Anthony Roach wrote:
> On Tuesday 03 December 2002 02:38 am, Vladimir Prus wrote:

>> source test-src-common : source1.cpp source2.cpp ;
>> source test-src : main-gcc.cpp test-src-common : <toolset>gcc ;
>> source test-src : main-msvc.cpp test-src-common : <toolset>msvc ;
>> source test-src : main-darwin.cpp test-src-common : <toolset>darwin ;
>> exe test : test-src ;
>>The point is that "test-src" target specifies all sources for "test"
>>exe, and those sources depend on used toolset. For example,
>>main-gcc.cpp will be included in "test" only when compiling with gcc.
>>I believe you can't achieve this effect with simple "if", because Jamfile
>>is read only one, but you can build with several toolsets.
> Are you saying that the user can build with both msvc and gcc at the same
> time? Would that mean test.exe would link in source1.obj, source2.obj,
> main-gcc.obj and main-msvc.obj? Wouldn't that result in two definitions for
> main()? Which linker would it use, link.exe or ld.exe?

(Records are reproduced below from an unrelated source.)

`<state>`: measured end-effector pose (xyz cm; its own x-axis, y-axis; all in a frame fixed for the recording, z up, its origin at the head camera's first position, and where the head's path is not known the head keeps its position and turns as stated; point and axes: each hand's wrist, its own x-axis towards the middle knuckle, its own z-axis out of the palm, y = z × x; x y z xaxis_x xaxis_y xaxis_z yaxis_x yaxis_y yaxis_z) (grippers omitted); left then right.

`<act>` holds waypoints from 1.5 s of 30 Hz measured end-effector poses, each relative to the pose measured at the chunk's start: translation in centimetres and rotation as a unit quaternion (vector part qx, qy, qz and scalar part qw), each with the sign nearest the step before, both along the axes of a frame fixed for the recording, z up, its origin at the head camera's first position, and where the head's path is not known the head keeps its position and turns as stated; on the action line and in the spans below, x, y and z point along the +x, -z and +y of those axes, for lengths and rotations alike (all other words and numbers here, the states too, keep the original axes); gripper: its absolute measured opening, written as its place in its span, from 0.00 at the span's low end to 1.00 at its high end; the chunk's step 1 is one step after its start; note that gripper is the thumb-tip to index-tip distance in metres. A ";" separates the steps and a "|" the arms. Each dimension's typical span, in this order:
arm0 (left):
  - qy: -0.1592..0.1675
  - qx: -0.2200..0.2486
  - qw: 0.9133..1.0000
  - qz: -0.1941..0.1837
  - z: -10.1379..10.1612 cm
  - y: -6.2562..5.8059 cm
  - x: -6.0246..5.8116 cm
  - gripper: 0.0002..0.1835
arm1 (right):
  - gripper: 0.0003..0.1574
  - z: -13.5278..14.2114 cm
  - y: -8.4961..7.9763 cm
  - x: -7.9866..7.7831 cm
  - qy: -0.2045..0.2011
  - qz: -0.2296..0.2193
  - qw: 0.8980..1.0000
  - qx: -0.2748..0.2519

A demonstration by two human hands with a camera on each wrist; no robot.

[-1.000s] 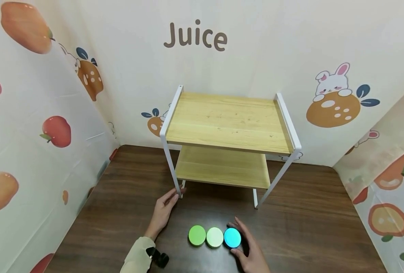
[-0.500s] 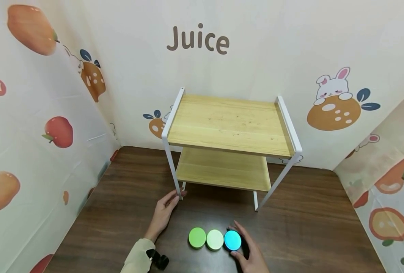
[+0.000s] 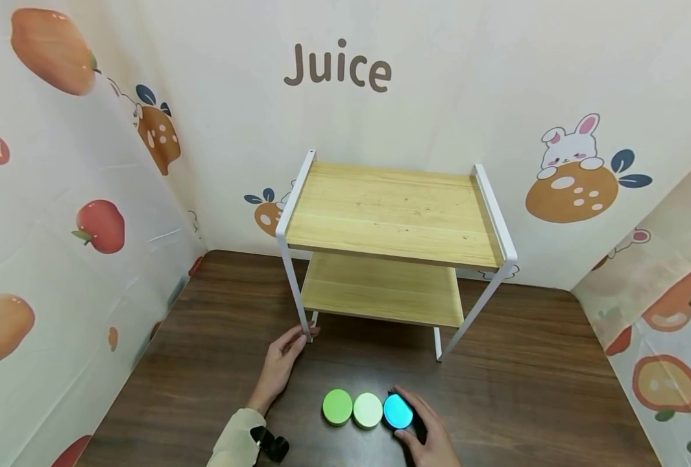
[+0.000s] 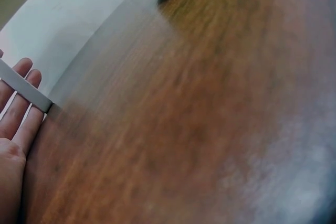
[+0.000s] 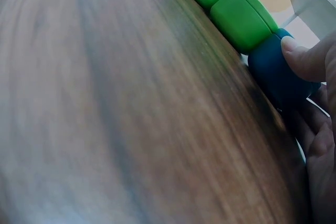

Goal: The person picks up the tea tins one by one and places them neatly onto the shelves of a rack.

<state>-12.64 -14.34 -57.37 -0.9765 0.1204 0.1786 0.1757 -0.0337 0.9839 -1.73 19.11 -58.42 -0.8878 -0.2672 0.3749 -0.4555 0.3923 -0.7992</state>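
Note:
Three small round lidded containers stand side by side in a row on the table: a green one [image 3: 337,407], a pale green one [image 3: 368,410] and a blue one [image 3: 398,411]. My right hand [image 3: 429,428] holds the blue container, thumb on its near side and fingers round its far side. In the right wrist view the thumb [image 5: 302,59] presses against the dark blue wall. My left hand [image 3: 281,363] holds the foot of the front left leg [image 3: 296,292] of a two-tier shelf [image 3: 392,214]. Its fingers [image 4: 21,111] lie behind that leg in the left wrist view.
The shelf has a white frame and light wood boards, with a lower board [image 3: 383,288] under the top one. Dark brown wooden table [image 3: 514,389] surrounds it. Behind and at both sides hang printed cloth walls [image 3: 438,84] with fruit and rabbits.
The head view has shifted slightly. My right index finger has come down closer against the blue container. The left hand, the shelf and the containers keep their places.

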 end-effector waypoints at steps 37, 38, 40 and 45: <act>0.004 -0.010 1.000 -0.010 -0.1 -0.4 0.0 0.21 | 0.46 -0.3 -0.6 0.0 -0.002 0.007 1.000 0.004; 0.004 -0.010 1.000 -0.011 -0.1 -0.4 0.1 0.21 | 0.46 -0.3 -0.6 0.0 -0.002 0.003 1.000 0.006; 0.004 -0.010 1.000 -0.013 -0.2 -0.4 0.1 0.21 | 0.45 -0.3 -0.6 0.0 -0.002 -0.004 1.000 0.009; 0.002 -0.012 1.000 -0.018 -0.2 -0.4 0.1 0.21 | 0.46 -0.2 -0.4 0.0 0.000 0.000 1.000 0.012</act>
<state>-12.53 -14.51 -56.97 -0.9817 0.1291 0.1402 0.1399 -0.0111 0.9901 -1.74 18.87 -58.00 -0.8878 -0.2758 0.3684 -0.4554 0.4114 -0.7895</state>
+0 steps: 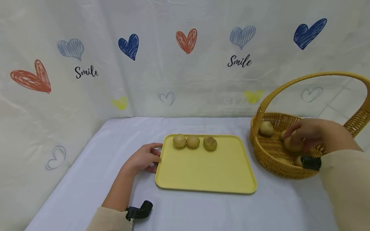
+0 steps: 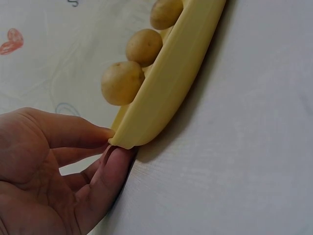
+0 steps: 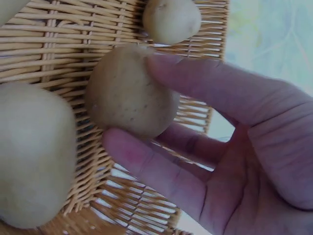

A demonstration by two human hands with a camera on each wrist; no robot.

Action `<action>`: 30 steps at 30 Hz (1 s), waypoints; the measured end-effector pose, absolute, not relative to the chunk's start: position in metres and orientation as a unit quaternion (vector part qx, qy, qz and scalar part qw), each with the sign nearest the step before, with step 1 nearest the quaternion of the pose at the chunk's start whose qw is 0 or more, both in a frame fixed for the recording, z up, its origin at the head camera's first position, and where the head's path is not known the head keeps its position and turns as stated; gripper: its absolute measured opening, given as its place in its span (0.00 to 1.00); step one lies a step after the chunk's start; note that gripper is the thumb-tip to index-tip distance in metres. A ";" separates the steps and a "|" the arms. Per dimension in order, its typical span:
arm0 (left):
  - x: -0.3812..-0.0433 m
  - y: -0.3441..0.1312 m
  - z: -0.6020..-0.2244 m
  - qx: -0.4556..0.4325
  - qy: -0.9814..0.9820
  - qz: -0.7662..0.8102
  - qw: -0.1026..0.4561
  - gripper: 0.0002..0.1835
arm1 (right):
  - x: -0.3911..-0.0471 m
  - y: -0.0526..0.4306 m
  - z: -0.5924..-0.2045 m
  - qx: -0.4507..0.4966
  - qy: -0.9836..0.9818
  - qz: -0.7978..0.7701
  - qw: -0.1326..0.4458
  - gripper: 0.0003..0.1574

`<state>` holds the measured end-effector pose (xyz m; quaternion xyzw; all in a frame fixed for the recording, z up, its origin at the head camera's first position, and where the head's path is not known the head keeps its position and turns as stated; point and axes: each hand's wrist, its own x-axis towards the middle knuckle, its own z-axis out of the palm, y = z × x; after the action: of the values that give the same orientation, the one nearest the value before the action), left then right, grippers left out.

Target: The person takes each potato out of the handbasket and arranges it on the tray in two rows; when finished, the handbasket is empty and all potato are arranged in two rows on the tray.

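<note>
My left hand (image 1: pixel 144 158) pinches the left rim of a yellow tray (image 1: pixel 205 170); the left wrist view has thumb and fingertips on either side of that edge. Three potatoes sit in a row along the tray's far side: a left one (image 1: pixel 179 141), a middle one (image 1: pixel 193 141) and a darker, patchy one (image 1: pixel 210 143). Over at the right, my right hand (image 1: pixel 315 132) reaches into a wicker basket (image 1: pixel 267 163). Up close in the right wrist view, a speckled round potato (image 3: pixel 129 95) is held between its thumb and fingers.
More potatoes lie in the basket, one by its left wall (image 1: pixel 266 128) and others near the front. The basket's tall handle (image 1: pixel 312 75) arches over the right hand. A white cloth (image 1: pixel 185 211) covers the table, and a curtain printed with hearts (image 1: pixel 162 73) hangs behind.
</note>
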<state>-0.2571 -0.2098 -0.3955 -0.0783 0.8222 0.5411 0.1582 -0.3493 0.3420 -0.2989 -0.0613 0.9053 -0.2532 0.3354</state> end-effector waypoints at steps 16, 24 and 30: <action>-0.257 -0.208 -0.395 -0.087 0.826 0.534 0.158 0.35 | -0.353 0.335 -0.275 -0.075 0.929 -0.249 0.264 0.34; -0.257 -0.208 -0.397 -0.083 0.824 0.538 0.158 0.35 | -0.351 0.328 -0.271 -0.082 0.929 -0.257 0.253 0.37; -0.256 -0.208 -0.397 -0.083 0.827 0.534 0.156 0.35 | -0.343 0.318 -0.259 -0.099 0.929 -0.261 0.245 0.38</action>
<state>-0.2564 -0.2081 -0.3968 -0.0825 0.8267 0.5344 0.1557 -0.3427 0.3175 -0.2592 -0.0989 0.9286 -0.2609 0.2446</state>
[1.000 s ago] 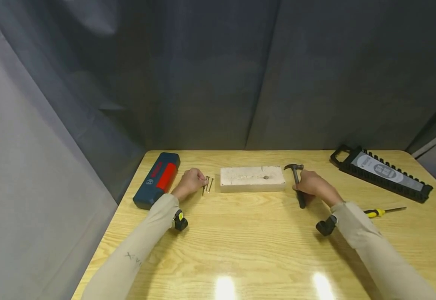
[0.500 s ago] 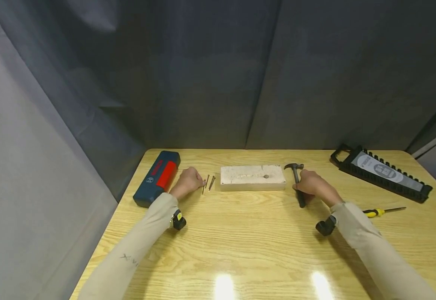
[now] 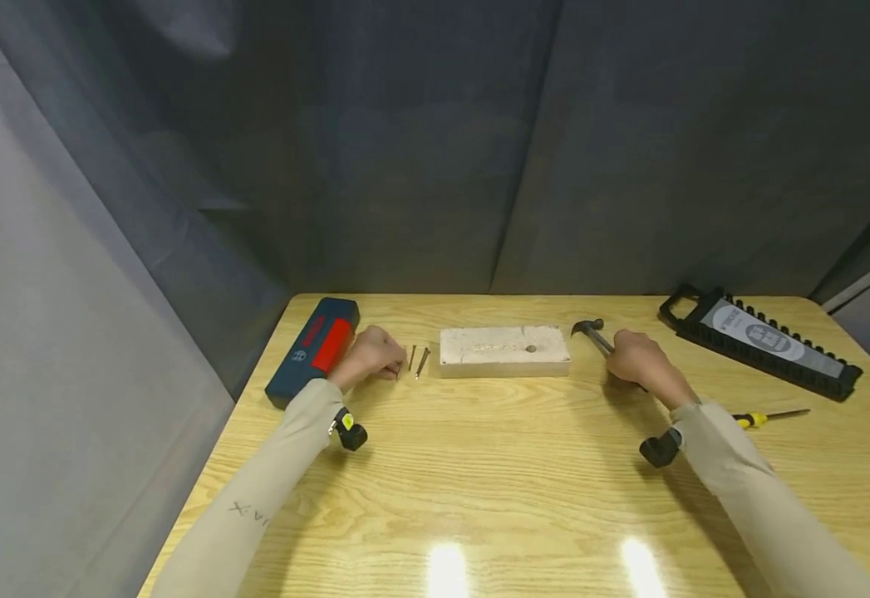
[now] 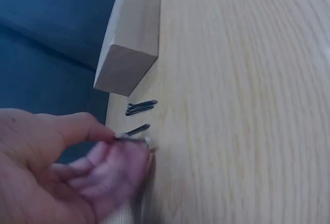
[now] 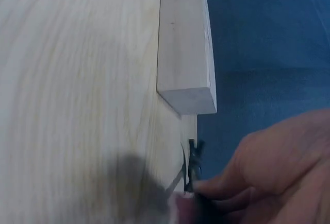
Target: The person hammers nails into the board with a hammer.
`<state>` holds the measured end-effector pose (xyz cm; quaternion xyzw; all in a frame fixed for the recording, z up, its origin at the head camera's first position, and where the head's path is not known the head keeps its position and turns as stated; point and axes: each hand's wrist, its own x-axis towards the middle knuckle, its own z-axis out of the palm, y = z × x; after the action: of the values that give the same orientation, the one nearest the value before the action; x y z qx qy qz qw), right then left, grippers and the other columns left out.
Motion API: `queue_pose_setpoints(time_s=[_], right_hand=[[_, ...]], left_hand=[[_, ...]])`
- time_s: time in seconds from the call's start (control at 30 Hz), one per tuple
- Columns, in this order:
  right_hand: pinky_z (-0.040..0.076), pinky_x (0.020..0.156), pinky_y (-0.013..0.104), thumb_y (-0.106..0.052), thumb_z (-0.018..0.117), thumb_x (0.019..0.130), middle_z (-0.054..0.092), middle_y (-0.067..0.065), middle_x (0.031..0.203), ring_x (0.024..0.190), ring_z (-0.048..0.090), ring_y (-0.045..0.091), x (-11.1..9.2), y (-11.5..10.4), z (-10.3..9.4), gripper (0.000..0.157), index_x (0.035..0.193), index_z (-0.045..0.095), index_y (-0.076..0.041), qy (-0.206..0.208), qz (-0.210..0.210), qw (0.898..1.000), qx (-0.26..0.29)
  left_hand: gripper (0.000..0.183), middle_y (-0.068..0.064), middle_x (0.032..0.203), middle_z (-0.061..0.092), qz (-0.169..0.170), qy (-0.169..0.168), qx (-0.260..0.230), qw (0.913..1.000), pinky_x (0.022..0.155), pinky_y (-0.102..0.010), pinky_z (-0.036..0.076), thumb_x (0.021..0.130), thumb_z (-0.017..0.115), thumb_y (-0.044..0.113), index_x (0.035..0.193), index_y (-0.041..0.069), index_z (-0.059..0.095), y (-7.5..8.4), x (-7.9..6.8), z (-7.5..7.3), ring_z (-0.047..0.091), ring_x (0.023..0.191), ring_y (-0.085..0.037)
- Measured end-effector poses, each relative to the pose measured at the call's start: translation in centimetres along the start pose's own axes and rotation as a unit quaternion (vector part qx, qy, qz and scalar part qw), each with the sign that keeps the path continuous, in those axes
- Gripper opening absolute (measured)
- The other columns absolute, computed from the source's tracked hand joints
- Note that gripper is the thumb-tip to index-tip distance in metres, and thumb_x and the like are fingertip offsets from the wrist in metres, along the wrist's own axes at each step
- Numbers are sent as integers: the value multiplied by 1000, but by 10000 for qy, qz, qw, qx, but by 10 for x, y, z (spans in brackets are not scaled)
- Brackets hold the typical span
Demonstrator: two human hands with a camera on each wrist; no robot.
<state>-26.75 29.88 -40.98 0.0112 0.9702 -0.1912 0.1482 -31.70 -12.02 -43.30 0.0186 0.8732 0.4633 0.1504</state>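
Note:
In the head view, my left hand is at the left of a pale wooden block. Its thumb and fingers pinch a nail, seen in the left wrist view. Several dark loose nails lie on the table between that hand and the block's end. To the right of the block, my right hand grips a claw hammer by its handle. The hammer's head points toward the block, and much of the handle is hidden by the hand. A small dark round spot marks the block's top.
At the left edge lies a dark blue case with a red panel. A black toothed tool rack rests at the back right. Nearer, beside the right sleeve, is a yellow and black screwdriver. Grey curtains rise behind the wooden table.
My left hand has drawn slightly left, away from the loose nails. My right hand has closed more firmly round the hammer handle, and the hammer has turned, its handle end swinging right.

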Motion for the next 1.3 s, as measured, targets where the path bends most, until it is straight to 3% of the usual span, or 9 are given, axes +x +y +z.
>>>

Actually, it would build *two* executables, one with msvc and another with
gcc. And main-gcc.cpp will be included only in one of them.

> Anyway, you could
> still do this with a simple if statement in SCons:
> test_src = ['source1.cpp', 'source2.cpp']
> if 'gcc' in toolset: test_src += ['main-gcc.cpp']
> if 'msvc' in toolset: test_src += ['main-msvc.cpp']
> if 'darwin' in toolset: test_src += ['main-darwin.cpp']
> env.Program('test', test_src)
> where toolset is a list of the toolsets currently in use. Hmm, oddly enough
> this example is more concise (i.e. less characters) in SCons than in
> Boost.Build, even though Boost.Build uses a language designed specially for
> describing builds.

My point was presicely that "if" statements won't work the way "source" would.
They will really compile main-gcc.cpp and main-msvc.cpp into *one* binary.